The premise is that Peter, a man of 33, has been selected by a clandestine corporate entity to serve as a missionary to an indigenous species on a planet said entity is colonizing.  Peter is very happily married, and while he moved through the vetting process with ease, his wife did not, which results in her having to stay behind.

Both are incredibly devout to God.  They effectively run their own church while Peter’s wife, Bea, also works as a nurse.  Both experienced a difficult past, and it’s amazing Peter even lived long enough to eventually find God.  If I may be so bold, Bea and Peter are the sort of Christians who lead by example.  They do not force God upon people.  They treat people with respect, they administer to people, they expect nothing in return, but if an opportunity comes along to share the Message, they will.  They do not judge, for Peter has plunged lower than most anyone during his previous life.  They do not beat their Bibles.  They love.  They care.  They help.  They share.

Due to their faith and bond, they agree to serve God by sending Peter off to this distant world as Bea stays behind.  Once Peter arrives, his work proves to be far simpler than he imagined.  In fact, the denizens he’s serving are all too willing to have him; they’ve even been looking forward to his arrival!

But soon after Peter settles in on this new world, horrible things begin happening back on Earth.  He and Bea’s faith and love are put to the test in ways they never imagined.  Even their belief in God is strained.
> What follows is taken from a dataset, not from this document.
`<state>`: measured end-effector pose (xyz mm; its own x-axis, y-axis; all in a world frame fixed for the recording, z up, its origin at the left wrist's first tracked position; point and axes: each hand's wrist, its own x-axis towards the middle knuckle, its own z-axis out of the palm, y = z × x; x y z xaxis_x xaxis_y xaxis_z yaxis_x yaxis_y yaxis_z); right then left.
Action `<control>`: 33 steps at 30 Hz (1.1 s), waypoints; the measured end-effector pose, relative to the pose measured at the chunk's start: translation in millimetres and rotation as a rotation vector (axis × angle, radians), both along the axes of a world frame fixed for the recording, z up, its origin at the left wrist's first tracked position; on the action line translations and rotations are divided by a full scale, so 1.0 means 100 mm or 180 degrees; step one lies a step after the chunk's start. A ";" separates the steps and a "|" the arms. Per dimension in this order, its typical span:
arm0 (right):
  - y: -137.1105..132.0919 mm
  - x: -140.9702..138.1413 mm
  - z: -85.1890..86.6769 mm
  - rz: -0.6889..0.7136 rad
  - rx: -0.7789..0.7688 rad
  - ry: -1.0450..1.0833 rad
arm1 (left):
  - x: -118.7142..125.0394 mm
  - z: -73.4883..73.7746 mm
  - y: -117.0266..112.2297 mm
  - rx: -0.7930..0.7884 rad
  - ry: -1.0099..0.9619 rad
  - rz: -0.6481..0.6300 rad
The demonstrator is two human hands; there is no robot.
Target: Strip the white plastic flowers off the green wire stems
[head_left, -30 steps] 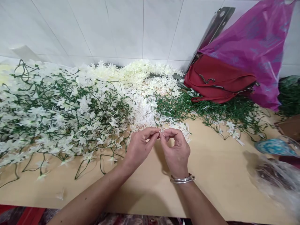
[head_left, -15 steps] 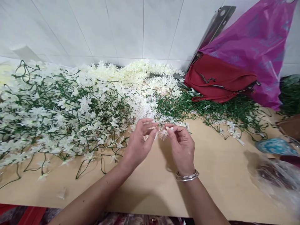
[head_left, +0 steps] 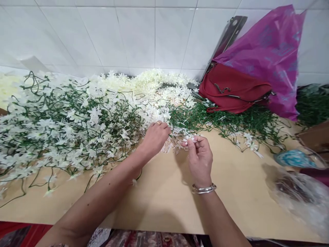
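Observation:
My right hand, with a silver bangle at the wrist, pinches a small white artificial flower between thumb and fingertips. To its left, my left hand is palm down with its fingers curled together at the edge of the loose white flower pieces. Its fingertips are hidden, so what they hold cannot be made out. Beside that hand spreads a large heap of white artificial flowers on green stems. Green stems lie bunched beyond my right hand.
Cream blossoms are piled along the tiled wall. A red bag and a purple plastic bag stand at the back right. A blue patterned item and a clear plastic bag lie on the table at right.
My left hand has turned palm down and moved slightly away from my right hand, onto the loose white pieces. My right hand keeps its pinch on the small flower. The view has shifted slightly.

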<state>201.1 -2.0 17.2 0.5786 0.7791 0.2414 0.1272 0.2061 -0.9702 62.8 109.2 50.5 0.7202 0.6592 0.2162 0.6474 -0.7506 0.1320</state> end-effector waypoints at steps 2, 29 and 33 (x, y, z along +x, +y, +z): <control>0.00 0.00 0.02 -0.0037 0.0025 0.0076 | -0.09 0.05 0.00 -0.0034 -0.0220 -0.0055; -0.01 0.01 0.13 0.0951 -0.0054 0.1481 | -0.32 0.01 -0.56 -0.2004 -0.2251 0.0114; -0.02 -0.02 0.11 0.1218 -0.0251 0.1290 | -0.29 -0.05 -0.60 -0.2140 -0.2785 0.0376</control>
<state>199.5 -4.0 28.3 0.2857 0.9583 -0.0090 -0.3286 0.0891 -0.9403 33.7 49.5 45.5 0.4188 0.8876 0.1918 0.1946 -0.2940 0.9358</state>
I won’t spoil it any further, but this gives you a good sense of the tone of the book.  It introduces some compelling themes.  The idea of putting God first, before oneself and even one’s spouse, is a conflict of great interest to many.  There are also several mysteries unfolding, particularly in regards to the aliens themselves.  Just why are they so enthusiastic to learn about God?  Why did they specifically request a missionary from the corporation?  What is their motivation?  Furthermore, Peter suffers dismay as he is unfathomable miles from his wife as her world seems to be falling apart.  What is going on back on Earth?  Are things as bad as she says?  Is it even her writing these messages to him?

I appreciate that Peter is quite believable as a man who lived in the gutters before finding God.  Faber had to walk a tightrope in making a missionary who did not come off as too preachy, too stereotypical, too “holier than thou.”  He also came close to making Peter too selfless, too forgiving, and too naive.  Instead, he managed to strike that delicate balance with Peter, and, as a result, created an engaging character for whom we care.

The book moves quite slowly, but not unpleasantly.  Faber spends a great deal of time establishing Peter, Bea, the creatures, the new planet, and even Peter’s coworkers.  He explains just enough to make this colony believable, yet he smartly avoids trying to explain every nuance of the science and technology involved.  Peter is a bit of a amateur when it comes to technology, so it helps to see the world through his eyes.  Things happen, but he doesn’t pretend to understand the science behind it, nor does he particularly care.  He shares his curiosity with the reader, but does not try to focus too much about anything beyond the natives and his mission.  Oh, and Bea.  For the most part.

My only complaint is the ending.  For a book that burns so slowly, I expected a bit more from the conclusion.  On the one hand, we are given some interesting revelations concerning the planet’s inhabitants, but in regards to life back on Earth and Bea, I found myself rather unsatisfied.  I don’t need everything wrapped up in a tight little bow, but I thought Faber could have rewarded the reader a bit more in that regard.

There tends to be a real trend of late with new takes on space travel and “aliens.”  With mature, thoughtful approaches like Arrival and The Book Of Strange New Things, I hope the genre continues to expand and reinvent itself.

I absolutely recommend The Book Of Strange New Things for its characters, themes, creativity, originality, conflict, style, and plot.  My only reservations in recommending it to you are the pacing and the conclusion.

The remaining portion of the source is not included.